Por José Osmando de Araújo
No decorrer dos 365 dias do ano de 2022, nada menos do que 495 mulheres foram assassinadas no Brasil na forma de feminicídio, ou seja, perderam a vida pelas mãos de seus maridos ou companheiros, namorados ou ex-namorados. Exatamente 75% dessas mortes (ou 371,25 crimes) foram praticadas por companheiros e ex-companheiros, tendo como motivação brigas e términos de relacionamentos.
Esses informes absurdos constam do relatório “Elas Vivem: dados que não calam”, um estudo criterioso elaborado pela Rede de Observatórios da Segurança, tornado público nesse último fim de semana. Esse estudo foi realizado apenas em 7 Estados brasileiros, do que se depreende que esse número de 495 mortes deve ser significativamente muito maior se apurado todo o território nacional.
Um dado que chama bastante atenção para essas estatísticas de 2022, está contido na explicação fornecida pela pesquisadora Larissa Neves, integrante da Rede de Observatórios: uma das razões principais para esse crescente e desolador quadro, “é o acesso facilitado às armas de fogo”. E mais, “a violência política durante as eleições” que se desenvolveram no país durante o ano passado. A isso se somam a crise econômica “e a falta de medidas efetivas de prevenção.”
DESMONTE NAS POLÍTICAS PÚBLICAS
A pesquisadora, com base no resultado dos estudos realizados, aponta, na forma de denúncia, que o desmonte nas políticas públicas de prevenção durante o governo passado, foi importante para o agravamento do número de casos.
PROTEÇÃO JUDICIAL
Daí, Larissa Neves recomendar que uma das medidas urgentes a serem tomadas para combater o feminicídio e a violência contra a mulher é aumentar a proteção judicial das mulheres que conseguem chegar até as delegacias e casas de acolhimentos.
SÃO PAULO LIDERA
O levantamento identificou casos de feminicídio em sete estados brasileiros, com a liderança do Estado de São Paulo, aparecendo com 109 crimes registrados, seguindo-se do Rio de Janeiro, que teve 103 registros, Bahia, com 91, Pernambuco 59, Maranhão 57, Piauí 48 e Ceará 28. Observe-se que os crimes de feminicídio registrados no Piauí são 70% mais elevados do que os registrados no Estado do Ceará.
NORDESTE
A Bahia, além de ser o Estado nordestino com o maior número de mortes, 91, é também o que registrou a maior taxa de crescimento em relação ao último boletim, com uma variação de 58%.

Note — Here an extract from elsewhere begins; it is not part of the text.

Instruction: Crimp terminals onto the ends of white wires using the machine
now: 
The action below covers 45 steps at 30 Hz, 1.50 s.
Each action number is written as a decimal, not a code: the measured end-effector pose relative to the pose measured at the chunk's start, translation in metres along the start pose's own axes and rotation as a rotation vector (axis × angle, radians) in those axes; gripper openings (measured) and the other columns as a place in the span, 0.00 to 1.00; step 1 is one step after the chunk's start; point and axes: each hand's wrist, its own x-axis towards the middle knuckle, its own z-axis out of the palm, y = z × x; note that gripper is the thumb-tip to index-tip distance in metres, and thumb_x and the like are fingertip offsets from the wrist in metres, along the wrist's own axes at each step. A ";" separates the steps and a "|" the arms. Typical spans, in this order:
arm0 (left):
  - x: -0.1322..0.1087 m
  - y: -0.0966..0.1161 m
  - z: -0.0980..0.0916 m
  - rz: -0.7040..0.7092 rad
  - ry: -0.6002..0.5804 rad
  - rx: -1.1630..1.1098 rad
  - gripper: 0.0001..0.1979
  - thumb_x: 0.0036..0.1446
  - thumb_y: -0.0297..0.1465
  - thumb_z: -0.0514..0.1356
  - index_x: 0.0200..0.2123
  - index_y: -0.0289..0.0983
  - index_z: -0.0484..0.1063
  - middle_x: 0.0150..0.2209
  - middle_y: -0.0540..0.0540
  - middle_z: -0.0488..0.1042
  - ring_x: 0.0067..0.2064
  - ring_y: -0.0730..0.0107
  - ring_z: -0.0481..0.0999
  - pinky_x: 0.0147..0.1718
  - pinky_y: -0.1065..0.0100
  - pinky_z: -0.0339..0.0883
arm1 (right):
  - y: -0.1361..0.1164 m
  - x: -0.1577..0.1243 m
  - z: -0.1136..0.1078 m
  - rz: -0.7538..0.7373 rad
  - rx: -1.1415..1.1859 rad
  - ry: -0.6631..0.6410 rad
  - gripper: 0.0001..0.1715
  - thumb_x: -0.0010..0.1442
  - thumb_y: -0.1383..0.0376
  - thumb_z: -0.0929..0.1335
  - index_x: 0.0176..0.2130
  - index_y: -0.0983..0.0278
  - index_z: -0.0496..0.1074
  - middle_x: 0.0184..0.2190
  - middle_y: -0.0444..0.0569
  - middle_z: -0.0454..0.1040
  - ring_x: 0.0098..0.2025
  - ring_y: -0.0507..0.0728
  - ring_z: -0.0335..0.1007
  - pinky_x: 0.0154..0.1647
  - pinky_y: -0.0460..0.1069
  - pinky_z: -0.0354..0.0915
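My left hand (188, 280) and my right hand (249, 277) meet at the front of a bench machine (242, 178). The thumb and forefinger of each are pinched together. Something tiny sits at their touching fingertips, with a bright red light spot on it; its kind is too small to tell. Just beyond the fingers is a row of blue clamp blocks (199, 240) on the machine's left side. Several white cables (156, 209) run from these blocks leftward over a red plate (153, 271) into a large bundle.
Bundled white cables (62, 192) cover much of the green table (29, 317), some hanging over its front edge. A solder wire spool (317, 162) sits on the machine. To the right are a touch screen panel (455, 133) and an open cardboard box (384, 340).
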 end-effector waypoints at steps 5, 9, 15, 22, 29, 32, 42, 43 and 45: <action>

A violência contra a mulher, inclui tentativa de feminicídio/agressão física; feminicídio; homicídio; violência sexual/estupro; tortura/cárcere privado/sequestro; agressão verbal/ameaça; tentativa de homicídio; transfeminicídio, bala perdida e outros. O levantamento identificou 2.423 casos desse crime distribuídos na Bahia, Ceará, Pernambuco, São Paulo, Rio de Janeiro, Maranhão e Piauí.
CRISE CIVILIZATÓRIA
Vê-se claramente que estamos diante de uma crise civilizatória crescente, que precisa ser enfrentada com igual clareza de atitude e que deve envolver toda a sociedade. Não dá para ignorar a situação, com a irresponsável e desumana expressão “deixa prá lá, que não é comigo”. Há a necessidade de que todo o corpo social tome conhecimento dessa triste realidade, pois estamos diante de uma questão social grave, que pode ser transformada pelo conhecimento e conscientização. O respeito ao outro, às suas diferenças, poderá, certamente, restabelecer a harmonia no convício.
PAPEL DO ESTADO
Mas além da responsabilidade pessoal, individual, do conhecimento e convencimento, é urgente refletir sobre o papel do Estado, dos entes públicos, no sentido de serem intolerantes diante de cada feminicídio que aconteça, seja onde for, atinja quem quer que seja. O descaso dos organismos públicos, a ineficiência dos sistemas de segurança e a insensibilidade e indiferença de agentes do sistema judiciário, têm muito de comprometimento com essa desgraça e vergonha para a qual se baixa a cabeça.
É urgente acabar com essa estúpida covardia. Sim. Porque isso é uma imensa covardia.